• [THE TASK] Find the line containing "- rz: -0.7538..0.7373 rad" in the data below, then output that line and each one after it exactly, with nothing else.

• [GIVEN INFORMATION]
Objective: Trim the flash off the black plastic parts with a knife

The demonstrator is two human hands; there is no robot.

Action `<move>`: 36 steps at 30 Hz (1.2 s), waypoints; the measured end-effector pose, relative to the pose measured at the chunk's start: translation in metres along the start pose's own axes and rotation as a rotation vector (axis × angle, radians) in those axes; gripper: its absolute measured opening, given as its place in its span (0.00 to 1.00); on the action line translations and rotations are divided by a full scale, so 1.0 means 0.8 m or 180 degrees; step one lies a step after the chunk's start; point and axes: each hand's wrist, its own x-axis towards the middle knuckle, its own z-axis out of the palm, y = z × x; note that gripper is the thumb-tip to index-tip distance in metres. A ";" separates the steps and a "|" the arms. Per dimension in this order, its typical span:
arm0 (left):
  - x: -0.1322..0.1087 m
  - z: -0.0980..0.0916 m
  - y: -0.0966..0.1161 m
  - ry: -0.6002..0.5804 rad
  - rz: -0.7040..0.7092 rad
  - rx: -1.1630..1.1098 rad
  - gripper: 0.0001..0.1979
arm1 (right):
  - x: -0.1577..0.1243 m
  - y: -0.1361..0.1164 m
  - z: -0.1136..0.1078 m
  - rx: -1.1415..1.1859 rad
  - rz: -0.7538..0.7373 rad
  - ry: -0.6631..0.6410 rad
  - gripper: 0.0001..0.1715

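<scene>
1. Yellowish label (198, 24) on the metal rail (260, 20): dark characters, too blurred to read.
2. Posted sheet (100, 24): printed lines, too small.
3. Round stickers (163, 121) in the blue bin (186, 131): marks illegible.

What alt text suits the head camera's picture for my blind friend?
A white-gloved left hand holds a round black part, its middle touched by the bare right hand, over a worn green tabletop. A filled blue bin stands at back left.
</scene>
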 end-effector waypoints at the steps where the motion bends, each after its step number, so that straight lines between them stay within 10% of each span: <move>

• [ANSWER BELOW]
  - rz: -0.7538..0.7373 rad
  - ry: -0.6631..0.6410 rad
  - gripper: 0.0001..0.1715

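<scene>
1. Yellowish label (198, 24) on the metal rail (260, 20): dark characters, too blurred to read.
2. Posted sheet (100, 24): printed lines, too small.
3. Round stickers (163, 121) in the blue bin (186, 131): marks illegible.

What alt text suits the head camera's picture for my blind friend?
A white-gloved left hand holds a round black part, its middle touched by the bare right hand, over a worn green tabletop. A filled blue bin stands at back left.
</scene>
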 end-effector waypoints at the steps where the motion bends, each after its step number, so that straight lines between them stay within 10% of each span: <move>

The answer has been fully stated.